▸ Exercise prompt
Your answer must be the full set of records, copied exactly, with no pictures in it.

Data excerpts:
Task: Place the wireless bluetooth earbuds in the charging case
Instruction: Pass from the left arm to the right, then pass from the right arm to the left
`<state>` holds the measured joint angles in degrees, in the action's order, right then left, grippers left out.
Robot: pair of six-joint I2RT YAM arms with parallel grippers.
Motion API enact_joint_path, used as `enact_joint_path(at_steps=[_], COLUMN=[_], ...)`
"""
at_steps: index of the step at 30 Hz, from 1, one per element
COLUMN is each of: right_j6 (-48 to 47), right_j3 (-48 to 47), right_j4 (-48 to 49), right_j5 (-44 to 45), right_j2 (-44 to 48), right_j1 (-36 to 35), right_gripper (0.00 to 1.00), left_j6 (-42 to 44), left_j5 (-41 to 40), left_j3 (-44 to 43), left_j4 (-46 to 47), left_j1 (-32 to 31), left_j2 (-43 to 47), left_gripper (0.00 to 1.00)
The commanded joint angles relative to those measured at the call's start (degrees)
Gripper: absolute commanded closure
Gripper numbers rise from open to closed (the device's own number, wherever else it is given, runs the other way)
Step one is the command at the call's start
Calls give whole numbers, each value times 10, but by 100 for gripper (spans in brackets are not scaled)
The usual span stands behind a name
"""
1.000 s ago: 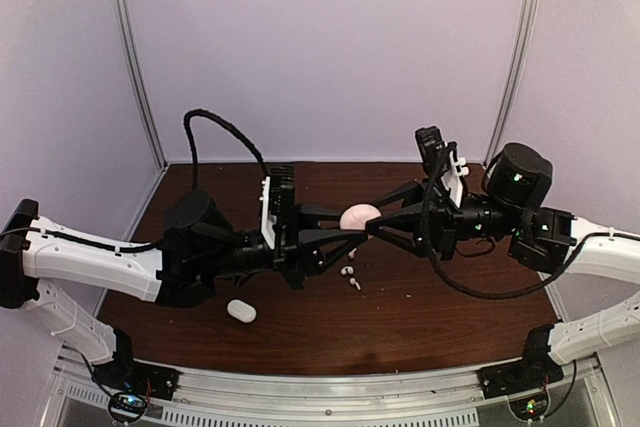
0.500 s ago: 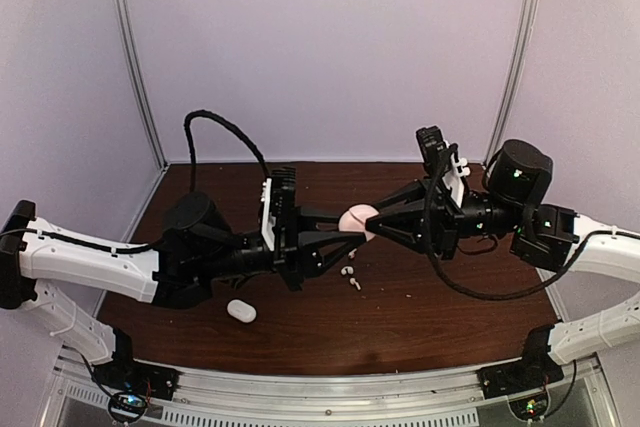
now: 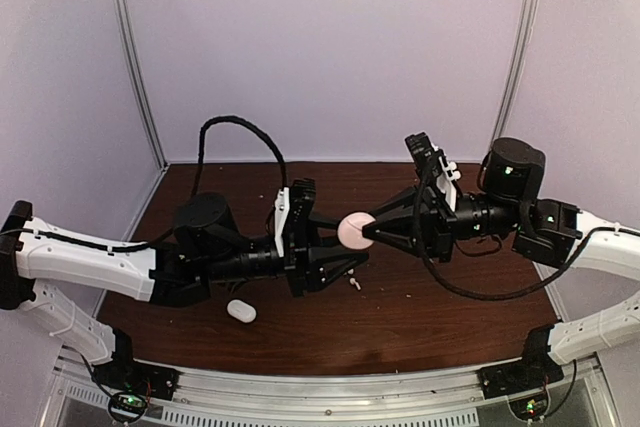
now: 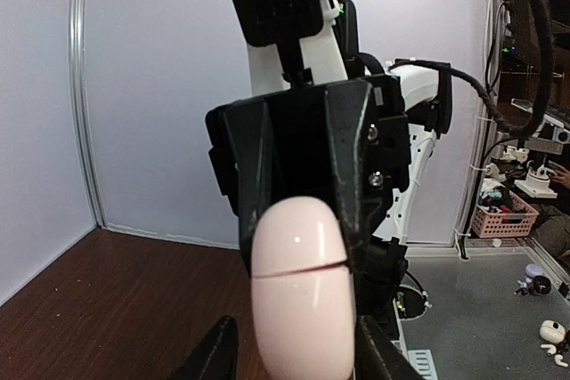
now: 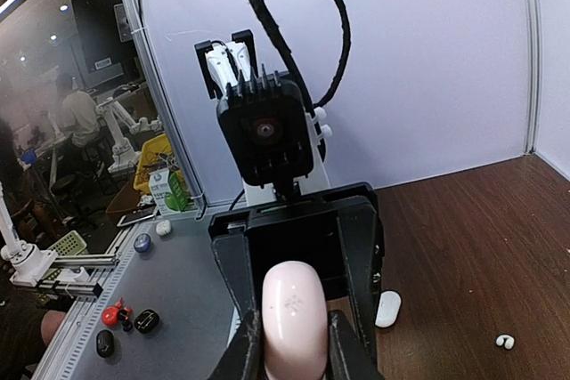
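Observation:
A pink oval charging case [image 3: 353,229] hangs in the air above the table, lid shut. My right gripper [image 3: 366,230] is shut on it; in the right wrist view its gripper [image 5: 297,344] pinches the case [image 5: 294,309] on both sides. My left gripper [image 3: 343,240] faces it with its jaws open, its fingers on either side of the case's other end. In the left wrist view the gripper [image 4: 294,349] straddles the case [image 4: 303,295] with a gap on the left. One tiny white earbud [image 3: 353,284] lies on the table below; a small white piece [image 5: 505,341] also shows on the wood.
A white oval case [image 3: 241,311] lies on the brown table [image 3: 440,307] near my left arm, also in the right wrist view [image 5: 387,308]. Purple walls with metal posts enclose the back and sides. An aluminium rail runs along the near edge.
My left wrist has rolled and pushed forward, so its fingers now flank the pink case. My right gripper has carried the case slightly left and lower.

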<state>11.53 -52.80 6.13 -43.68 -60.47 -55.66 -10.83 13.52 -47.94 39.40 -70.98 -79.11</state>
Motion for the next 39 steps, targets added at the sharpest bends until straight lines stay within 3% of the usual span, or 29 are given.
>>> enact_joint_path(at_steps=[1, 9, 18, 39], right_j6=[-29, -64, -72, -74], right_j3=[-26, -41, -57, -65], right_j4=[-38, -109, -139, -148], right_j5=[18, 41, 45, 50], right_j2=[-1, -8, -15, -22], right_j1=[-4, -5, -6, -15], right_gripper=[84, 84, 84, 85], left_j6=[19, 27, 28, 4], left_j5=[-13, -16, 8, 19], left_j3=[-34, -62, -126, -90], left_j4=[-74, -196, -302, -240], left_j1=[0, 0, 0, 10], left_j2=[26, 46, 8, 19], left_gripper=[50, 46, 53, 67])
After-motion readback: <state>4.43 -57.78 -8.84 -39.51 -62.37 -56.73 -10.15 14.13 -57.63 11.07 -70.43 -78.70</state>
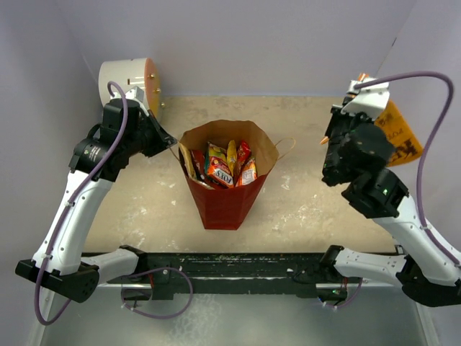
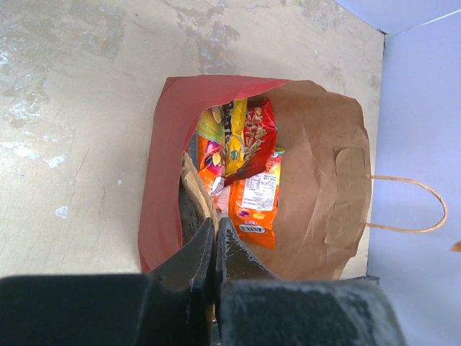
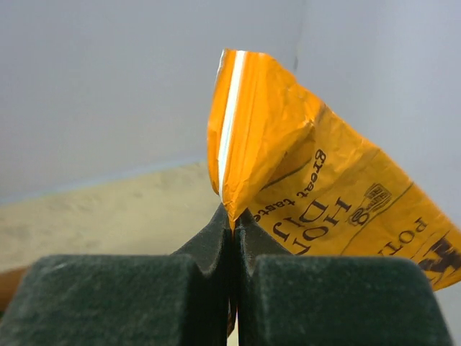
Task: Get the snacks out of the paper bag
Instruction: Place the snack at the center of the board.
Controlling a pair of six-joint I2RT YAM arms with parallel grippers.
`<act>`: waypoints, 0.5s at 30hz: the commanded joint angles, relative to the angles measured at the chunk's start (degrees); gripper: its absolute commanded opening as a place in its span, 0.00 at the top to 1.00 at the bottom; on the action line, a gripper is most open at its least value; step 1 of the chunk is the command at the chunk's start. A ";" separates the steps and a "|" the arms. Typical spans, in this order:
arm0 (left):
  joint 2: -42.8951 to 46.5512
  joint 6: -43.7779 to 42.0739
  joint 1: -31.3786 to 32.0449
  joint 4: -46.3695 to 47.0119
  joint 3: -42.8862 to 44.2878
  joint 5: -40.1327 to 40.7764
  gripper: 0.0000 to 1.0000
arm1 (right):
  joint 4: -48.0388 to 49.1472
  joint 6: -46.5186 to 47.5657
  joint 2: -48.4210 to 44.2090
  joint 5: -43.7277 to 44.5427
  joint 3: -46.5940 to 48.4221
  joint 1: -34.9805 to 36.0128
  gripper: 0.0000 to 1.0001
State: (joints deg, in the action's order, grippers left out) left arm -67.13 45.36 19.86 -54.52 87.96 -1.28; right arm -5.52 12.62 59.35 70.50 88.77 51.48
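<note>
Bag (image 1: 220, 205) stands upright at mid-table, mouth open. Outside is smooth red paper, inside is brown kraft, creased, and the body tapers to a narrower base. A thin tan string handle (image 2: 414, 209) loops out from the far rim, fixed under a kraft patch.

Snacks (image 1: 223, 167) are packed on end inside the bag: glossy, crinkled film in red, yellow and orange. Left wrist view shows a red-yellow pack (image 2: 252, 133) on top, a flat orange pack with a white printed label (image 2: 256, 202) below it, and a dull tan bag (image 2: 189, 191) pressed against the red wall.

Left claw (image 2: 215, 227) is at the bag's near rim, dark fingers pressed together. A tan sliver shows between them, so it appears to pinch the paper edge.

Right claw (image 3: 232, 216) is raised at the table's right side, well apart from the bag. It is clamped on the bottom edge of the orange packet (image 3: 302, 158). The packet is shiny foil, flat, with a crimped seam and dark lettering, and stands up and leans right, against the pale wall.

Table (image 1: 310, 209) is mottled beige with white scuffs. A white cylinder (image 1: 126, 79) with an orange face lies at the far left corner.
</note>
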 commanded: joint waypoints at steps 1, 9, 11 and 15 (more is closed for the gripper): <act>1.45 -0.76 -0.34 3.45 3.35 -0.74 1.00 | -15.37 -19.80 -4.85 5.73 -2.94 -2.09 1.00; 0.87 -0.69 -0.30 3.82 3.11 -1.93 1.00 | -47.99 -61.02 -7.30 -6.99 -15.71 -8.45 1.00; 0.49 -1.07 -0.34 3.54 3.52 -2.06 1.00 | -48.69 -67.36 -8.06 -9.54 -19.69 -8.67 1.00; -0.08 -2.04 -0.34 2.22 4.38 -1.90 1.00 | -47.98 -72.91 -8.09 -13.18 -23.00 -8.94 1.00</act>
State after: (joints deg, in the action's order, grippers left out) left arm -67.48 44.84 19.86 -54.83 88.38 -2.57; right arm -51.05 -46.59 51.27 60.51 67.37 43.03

▸ Result below
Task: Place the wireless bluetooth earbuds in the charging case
Instruction: Pass from the left arm to the right, then pass from the right arm to the left
`<state>` holds the measured joint angles in degrees, in the action's order, right then left, grippers left out.
Robot: pair of six-joint I2RT YAM arms with parallel grippers.
Motion API enact_joint_path, used as `enact_joint_path(at_steps=[_], COLUMN=[_], ...)`
"""
at_steps: index of the step at 30 Hz, from 1, one per element
COLUMN is each of: right_j6 (-48 to 47), right_j3 (-48 to 47), right_j4 (-48 to 49), right_j5 (-44 to 45), right_j2 (-44 to 48), right_j1 (-36 to 35), right_gripper (0.00 to 1.00), left_j6 (-42 to 44), left_j5 (-41 to 40), left_j3 (-44 to 43), left_j4 (-46 to 47), left_j1 (-32 to 31), left_j2 (-43 to 47), left_gripper (0.00 to 1.00)
The commanded joint angles relative to those measured at the call's start (degrees)
Gripper: absolute commanded closure
Gripper numbers rise from open to closed (the device's own number, wherever else it is given, runs the other way)
Step one is the command at the call's start
Calls give whole numbers, each value times 10, but by 100 for gripper (spans in brackets are not scaled)
The usual span stands behind a name
"""
1.000 s ago: 
0.500 s ago: 
now: 
now: 
now: 
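Observation:
A pink oval charging case [image 3: 353,229] hangs in the air above the table, lid shut. My right gripper [image 3: 366,230] is shut on it; in the right wrist view its gripper [image 5: 297,344] pinches the case [image 5: 294,309] on both sides. My left gripper [image 3: 343,240] faces it with its jaws open, its fingers on either side of the case's other end. In the left wrist view the gripper [image 4: 294,349] straddles the case [image 4: 303,295] with a gap on the left. One tiny white earbud [image 3: 353,284] lies on the table below; a small white piece [image 5: 505,341] also shows on the wood.
A white oval case [image 3: 241,311] lies on the brown table [image 3: 440,307] near my left arm, also in the right wrist view [image 5: 387,308]. Purple walls with metal posts enclose the back and sides. An aluminium rail runs along the near edge.
My left wrist has rolled and pushed forward, so its fingers now flank the pink case. My right gripper has carried the case slightly left and lower.
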
<state>11.53 -52.80 6.13 -43.68 -60.47 -55.66 -10.83 13.52 -47.94 39.40 -70.98 -79.11</state>
Motion for the next 39 steps, targets added at the sharpest bends until straight lines stay within 3% of the usual span, or 29 are given.
>>> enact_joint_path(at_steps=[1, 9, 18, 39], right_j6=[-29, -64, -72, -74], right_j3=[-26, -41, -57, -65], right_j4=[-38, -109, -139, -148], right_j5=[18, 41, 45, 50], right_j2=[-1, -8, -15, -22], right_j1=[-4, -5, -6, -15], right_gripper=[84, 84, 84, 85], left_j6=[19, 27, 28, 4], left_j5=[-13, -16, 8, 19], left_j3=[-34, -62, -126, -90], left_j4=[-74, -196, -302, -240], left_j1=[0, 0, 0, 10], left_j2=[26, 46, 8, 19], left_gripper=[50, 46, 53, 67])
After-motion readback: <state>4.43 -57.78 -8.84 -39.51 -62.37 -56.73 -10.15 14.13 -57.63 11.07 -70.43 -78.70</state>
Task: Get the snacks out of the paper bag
Instruction: Place the snack at the center of the board.
Controlling a pair of six-joint I2RT YAM arms with parallel grippers.
`<act>`: waypoints, 0.5s at 30hz: the commanded joint angles, relative to the angles measured at the chunk's start (degrees); gripper: its absolute commanded opening as a place in its span, 0.00 at the top to 1.00 at the bottom; on the action line, a gripper is most open at its least value; step 1 of the chunk is the command at the chunk's start. A ";" separates the steps and a "|" the arms. Typical spans, in this order:
arm0 (left):
  joint 2: -42.8951 to 46.5512
  joint 6: -43.7779 to 42.0739
  joint 1: -31.3786 to 32.0449
  joint 4: -46.3695 to 47.0119
  joint 3: -42.8862 to 44.2878
  joint 5: -40.1327 to 40.7764
  gripper: 0.0000 to 1.0000
arm1 (right):
  joint 4: -48.0388 to 49.1472
  joint 6: -46.5186 to 47.5657
  joint 2: -48.4210 to 44.2090
  joint 5: -43.7277 to 44.5427
  joint 3: -46.5940 to 48.4221
  joint 1: -34.9805 to 36.0128
  gripper: 0.0000 to 1.0001
State: (joints deg, in the action's order, grippers left out) left arm -67.13 45.36 19.86 -54.52 87.96 -1.28; right arm -5.52 12.62 59.35 70.50 88.77 51.48
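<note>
Bag (image 1: 220, 205) stands upright at mid-table, mouth open. Outside is smooth red paper, inside is brown kraft, creased, and the body tapers to a narrower base. A thin tan string handle (image 2: 414, 209) loops out from the far rim, fixed under a kraft patch.

Snacks (image 1: 223, 167) are packed on end inside the bag: glossy, crinkled film in red, yellow and orange. Left wrist view shows a red-yellow pack (image 2: 252, 133) on top, a flat orange pack with a white printed label (image 2: 256, 202) below it, and a dull tan bag (image 2: 189, 191) pressed against the red wall.

Left claw (image 2: 215, 227) is at the bag's near rim, dark fingers pressed together. A tan sliver shows between them, so it appears to pinch the paper edge.

Right claw (image 3: 232, 216) is raised at the table's right side, well apart from the bag. It is clamped on the bottom edge of the orange packet (image 3: 302, 158). The packet is shiny foil, flat, with a crimped seam and dark lettering, and stands up and leans right, against the pale wall.

Table (image 1: 310, 209) is mottled beige with white scuffs. A white cylinder (image 1: 126, 79) with an orange face lies at the far left corner.
</note>
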 commanded: joint waypoints at steps 1, 9, 11 and 15 (more is closed for the gripper): <act>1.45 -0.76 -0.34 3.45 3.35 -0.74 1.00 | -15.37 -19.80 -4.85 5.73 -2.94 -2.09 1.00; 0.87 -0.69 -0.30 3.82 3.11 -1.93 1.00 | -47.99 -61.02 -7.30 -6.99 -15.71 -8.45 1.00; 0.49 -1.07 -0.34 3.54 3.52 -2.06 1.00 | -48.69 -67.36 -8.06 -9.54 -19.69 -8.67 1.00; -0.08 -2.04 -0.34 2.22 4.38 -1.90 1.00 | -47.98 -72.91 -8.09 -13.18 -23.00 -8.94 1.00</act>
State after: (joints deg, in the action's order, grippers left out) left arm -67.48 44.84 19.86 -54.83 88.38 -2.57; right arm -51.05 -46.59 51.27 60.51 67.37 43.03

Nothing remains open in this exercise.